There are SO many places where overflow in integer conversions is
assumed that the whole thing would be unusable.

int i;
char p[12];

p[1] = i;

assuming that the compiler will do the equivalent of
p[1]=i&0xff;

The checking could be done of course, but I would make it a different
proposal and with a different name. Anyway for the language both
overflows are NOT the same anyway.

 

[Beej Jorgensen]

Byte: 8 bits; Short: 16 bits; Int: 32: bits; Long: 64 bits.
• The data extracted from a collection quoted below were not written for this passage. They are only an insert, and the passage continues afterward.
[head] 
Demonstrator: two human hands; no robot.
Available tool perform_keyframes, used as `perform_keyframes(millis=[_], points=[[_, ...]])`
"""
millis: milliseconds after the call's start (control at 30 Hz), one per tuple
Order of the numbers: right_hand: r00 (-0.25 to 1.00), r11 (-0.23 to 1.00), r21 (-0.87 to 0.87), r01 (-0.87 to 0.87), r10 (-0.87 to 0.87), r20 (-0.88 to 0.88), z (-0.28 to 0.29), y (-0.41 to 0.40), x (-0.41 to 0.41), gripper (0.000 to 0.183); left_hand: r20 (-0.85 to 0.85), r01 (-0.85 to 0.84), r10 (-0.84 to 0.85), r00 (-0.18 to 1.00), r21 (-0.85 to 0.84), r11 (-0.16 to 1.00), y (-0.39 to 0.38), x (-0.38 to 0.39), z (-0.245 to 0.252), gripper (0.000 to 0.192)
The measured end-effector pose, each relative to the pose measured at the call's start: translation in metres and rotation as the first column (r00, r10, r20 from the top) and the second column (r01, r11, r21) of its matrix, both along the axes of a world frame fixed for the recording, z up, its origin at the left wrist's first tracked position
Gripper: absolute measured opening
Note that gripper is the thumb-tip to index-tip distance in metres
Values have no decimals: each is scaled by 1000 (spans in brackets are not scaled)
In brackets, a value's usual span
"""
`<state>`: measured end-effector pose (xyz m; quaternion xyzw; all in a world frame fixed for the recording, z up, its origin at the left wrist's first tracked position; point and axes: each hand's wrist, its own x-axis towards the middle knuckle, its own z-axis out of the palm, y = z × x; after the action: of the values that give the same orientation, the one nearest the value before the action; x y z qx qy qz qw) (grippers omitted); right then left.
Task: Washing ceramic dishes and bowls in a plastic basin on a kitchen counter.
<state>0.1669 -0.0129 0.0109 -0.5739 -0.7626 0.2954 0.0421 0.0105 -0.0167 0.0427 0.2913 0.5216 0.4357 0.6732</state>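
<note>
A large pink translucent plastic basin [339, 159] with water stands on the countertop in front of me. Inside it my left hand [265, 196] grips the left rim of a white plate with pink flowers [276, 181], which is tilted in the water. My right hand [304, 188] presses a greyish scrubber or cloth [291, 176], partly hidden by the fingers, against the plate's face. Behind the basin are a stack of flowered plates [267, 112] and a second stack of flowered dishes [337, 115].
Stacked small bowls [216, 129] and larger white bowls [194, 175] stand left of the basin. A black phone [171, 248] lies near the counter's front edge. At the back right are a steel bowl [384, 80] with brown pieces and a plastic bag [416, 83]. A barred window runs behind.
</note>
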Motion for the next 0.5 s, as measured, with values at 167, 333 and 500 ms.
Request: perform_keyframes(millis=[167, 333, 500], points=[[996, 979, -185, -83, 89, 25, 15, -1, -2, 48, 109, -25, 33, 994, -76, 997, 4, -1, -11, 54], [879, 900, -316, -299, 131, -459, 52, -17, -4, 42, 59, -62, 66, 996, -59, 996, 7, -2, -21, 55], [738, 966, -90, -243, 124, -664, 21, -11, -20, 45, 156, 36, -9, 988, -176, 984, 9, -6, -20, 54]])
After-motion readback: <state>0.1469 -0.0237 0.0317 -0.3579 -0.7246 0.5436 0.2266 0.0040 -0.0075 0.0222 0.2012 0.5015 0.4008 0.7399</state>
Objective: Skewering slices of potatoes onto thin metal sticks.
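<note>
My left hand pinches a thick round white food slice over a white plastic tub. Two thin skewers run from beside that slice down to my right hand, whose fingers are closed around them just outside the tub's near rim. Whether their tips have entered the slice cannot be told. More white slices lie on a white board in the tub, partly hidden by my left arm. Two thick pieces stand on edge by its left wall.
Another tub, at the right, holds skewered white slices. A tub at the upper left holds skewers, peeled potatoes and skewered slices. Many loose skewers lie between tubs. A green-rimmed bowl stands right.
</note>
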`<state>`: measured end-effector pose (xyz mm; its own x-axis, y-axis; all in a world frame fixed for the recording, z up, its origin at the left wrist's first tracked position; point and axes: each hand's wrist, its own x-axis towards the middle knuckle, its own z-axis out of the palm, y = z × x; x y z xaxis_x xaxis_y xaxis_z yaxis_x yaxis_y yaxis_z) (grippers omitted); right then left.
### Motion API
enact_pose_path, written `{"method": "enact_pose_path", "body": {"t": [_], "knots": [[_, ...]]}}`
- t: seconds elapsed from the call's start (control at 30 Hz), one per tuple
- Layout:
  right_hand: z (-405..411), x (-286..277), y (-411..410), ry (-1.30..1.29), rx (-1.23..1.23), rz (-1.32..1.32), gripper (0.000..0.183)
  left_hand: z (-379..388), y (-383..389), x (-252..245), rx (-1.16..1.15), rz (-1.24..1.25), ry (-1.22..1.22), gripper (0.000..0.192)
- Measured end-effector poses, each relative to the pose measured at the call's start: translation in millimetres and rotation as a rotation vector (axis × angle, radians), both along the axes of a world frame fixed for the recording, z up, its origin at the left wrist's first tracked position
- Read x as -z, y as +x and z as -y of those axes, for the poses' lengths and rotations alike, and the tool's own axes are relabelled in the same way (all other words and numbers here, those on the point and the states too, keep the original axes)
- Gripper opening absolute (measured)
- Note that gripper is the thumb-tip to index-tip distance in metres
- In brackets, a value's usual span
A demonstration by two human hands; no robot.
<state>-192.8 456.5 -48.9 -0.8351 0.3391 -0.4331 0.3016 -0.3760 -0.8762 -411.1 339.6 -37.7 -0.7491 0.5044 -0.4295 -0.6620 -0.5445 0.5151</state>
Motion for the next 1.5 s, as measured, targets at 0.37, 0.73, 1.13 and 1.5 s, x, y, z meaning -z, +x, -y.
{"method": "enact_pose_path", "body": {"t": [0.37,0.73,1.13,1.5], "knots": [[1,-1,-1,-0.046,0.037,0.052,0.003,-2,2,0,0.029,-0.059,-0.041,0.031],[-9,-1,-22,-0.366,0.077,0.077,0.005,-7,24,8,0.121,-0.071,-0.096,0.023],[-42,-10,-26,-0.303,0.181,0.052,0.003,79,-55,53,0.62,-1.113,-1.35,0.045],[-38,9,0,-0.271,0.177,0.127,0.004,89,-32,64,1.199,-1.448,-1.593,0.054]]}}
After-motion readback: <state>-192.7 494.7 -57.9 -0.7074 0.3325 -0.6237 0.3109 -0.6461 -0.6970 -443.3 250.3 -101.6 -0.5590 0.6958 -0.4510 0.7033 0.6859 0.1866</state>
Now try
and get the same hard and fast facts about C's types, you can't!

I'm going to go with:

Byte int_least8_t
Short int_least16_t
Int int_least32_t
Long int_least64_t

-Beej

 

[Keith Thompson]

Keith Thompson a écrit :

The standard says overflow on a signed integer computation
invokes undefined behavior, but overflow on conversion either
yields an implementation-defined result or (in C99) raises an
implementation-defined signal.

I've never understood why the language treats these two kinds of
overflow differently.

But if the language were to add a mechanism for handling overflows,
I'd want it to apply to both arithmetic operations and conversions.

In principle you are right but in practice...

There are SO many places where overflow in integer conversions is
assumed that the whole thing would be unusable.

int i;
char p[12];

p[1] = i;

assuming that the compiler will do the equivalent of
p[1]=i&0xff;

Sure, there's plenty of code that *assumes* they're equivalent.

They're not, and programmers have had 20 years warning that you
can't make that assumption.

I think there's even more code that assumes that the value of i is
in the range CHAR_MIN..CHAR_MAX; checking would detect cases where
that assumption is incorrect due to a programming error.

The checking could be done of course, but I would make it a different
proposal and with a different name. Anyway for the language both
overflows are NOT the same anyway.

I disagree.

 

[jacob navia]

Francis Glassborow a écrit :

My immediate reaction is 'rubbish'. The whole raison d'etre of C was to
enable quick porting of unix to new hardware. The only new stuff needed
is the code generator and I see no reason that should not be the work of
a single person in a relatively short time.

For a compiler like lcc it took me at least 8 months to get
some confidence into the modifications I was doing in the code
generator. It took me much longer to fully understand the
machine description and being able to write new rules
for it.

lcc's code was 250K or so. It has a VERY GOOD DOCUMENTATION.

gcc's code is 15MB or more, with confusing documentation.

With all respect, I disagree with you.

But we are going away from the main subject of this
discussion that was the overflow checking proposal.

Let's agree then, that we disagree in this point.